• DATA SHOWN
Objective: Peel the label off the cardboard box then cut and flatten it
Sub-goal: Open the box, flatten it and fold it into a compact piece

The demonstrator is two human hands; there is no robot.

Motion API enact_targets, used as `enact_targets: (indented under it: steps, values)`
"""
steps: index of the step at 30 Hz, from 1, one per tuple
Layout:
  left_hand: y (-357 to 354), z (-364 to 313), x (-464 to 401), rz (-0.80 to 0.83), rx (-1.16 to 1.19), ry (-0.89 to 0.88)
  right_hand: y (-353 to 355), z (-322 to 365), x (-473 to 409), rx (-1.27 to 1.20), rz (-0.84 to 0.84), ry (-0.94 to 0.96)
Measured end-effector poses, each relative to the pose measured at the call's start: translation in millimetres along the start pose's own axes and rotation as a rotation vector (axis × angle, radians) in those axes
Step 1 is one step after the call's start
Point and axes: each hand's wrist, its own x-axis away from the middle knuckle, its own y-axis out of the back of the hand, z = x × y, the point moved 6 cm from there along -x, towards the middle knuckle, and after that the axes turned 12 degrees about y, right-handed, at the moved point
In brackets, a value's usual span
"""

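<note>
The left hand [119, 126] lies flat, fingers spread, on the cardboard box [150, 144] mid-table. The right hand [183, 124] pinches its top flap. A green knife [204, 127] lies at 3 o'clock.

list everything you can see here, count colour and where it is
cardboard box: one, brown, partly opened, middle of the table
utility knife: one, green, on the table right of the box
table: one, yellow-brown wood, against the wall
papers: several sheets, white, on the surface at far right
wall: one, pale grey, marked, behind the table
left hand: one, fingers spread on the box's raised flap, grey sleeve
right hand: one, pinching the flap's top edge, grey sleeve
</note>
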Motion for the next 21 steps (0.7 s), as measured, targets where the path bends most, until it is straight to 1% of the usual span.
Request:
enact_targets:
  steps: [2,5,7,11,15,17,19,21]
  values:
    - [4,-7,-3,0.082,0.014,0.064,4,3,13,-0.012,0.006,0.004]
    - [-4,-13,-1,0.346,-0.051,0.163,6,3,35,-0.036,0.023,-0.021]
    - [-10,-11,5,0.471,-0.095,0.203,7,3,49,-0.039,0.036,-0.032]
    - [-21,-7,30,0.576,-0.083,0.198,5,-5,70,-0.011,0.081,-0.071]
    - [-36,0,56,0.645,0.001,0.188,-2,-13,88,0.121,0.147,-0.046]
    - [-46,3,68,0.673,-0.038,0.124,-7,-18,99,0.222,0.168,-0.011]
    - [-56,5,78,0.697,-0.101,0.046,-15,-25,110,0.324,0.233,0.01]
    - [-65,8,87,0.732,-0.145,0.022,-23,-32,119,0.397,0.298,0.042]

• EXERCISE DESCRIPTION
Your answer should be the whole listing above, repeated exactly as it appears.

• RESPONSE TO THE EXERCISE
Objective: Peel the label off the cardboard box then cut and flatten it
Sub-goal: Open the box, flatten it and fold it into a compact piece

The demonstrator is two human hands; there is no robot.

Motion API enact_targets, used as `enact_targets: (indented under it: steps, values)`
"""
steps: index of the step at 30 Hz, from 1, one per tuple
Layout:
  left_hand: y (-357 to 354), z (-364 to 313), x (-464 to 401), rz (-0.80 to 0.83), rx (-1.16 to 1.19), ry (-0.89 to 0.88)
  right_hand: y (-353 to 355), z (-322 to 365), x (-473 to 409), rx (-1.27 to 1.20), rz (-0.84 to 0.84), ry (-0.94 to 0.96)
Measured end-effector poses, each relative to the pose measured at the call's start: translation in millimetres along the start pose's own axes and rotation as a rotation vector (axis × angle, radians) in those axes
Step 1 is one step after the call's start
Point and axes: each hand's wrist, its own x-axis away from the middle knuckle, its own y-axis out of the back of the hand, z = x × y, the point moved 6 cm from there along -x, towards the middle knuckle, and after that the axes turned 12 degrees about y, right-handed, at the moved point
In brackets, a value's usual span
"""

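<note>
The left hand [119, 126] lies flat, fingers spread, on the cardboard box [150, 144] mid-table. The right hand [183, 124] pinches its top flap. A green knife [204, 127] lies at 3 o'clock.

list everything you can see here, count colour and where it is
cardboard box: one, brown, partly opened, middle of the table
utility knife: one, green, on the table right of the box
table: one, yellow-brown wood, against the wall
papers: several sheets, white, on the surface at far right
wall: one, pale grey, marked, behind the table
left hand: one, fingers spread on the box's raised flap, grey sleeve
right hand: one, pinching the flap's top edge, grey sleeve
</note>
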Motion for the next 21 steps (0.7 s), as measured, targets where the path bends most, until it is straight to 1% of the usual span.
Request:
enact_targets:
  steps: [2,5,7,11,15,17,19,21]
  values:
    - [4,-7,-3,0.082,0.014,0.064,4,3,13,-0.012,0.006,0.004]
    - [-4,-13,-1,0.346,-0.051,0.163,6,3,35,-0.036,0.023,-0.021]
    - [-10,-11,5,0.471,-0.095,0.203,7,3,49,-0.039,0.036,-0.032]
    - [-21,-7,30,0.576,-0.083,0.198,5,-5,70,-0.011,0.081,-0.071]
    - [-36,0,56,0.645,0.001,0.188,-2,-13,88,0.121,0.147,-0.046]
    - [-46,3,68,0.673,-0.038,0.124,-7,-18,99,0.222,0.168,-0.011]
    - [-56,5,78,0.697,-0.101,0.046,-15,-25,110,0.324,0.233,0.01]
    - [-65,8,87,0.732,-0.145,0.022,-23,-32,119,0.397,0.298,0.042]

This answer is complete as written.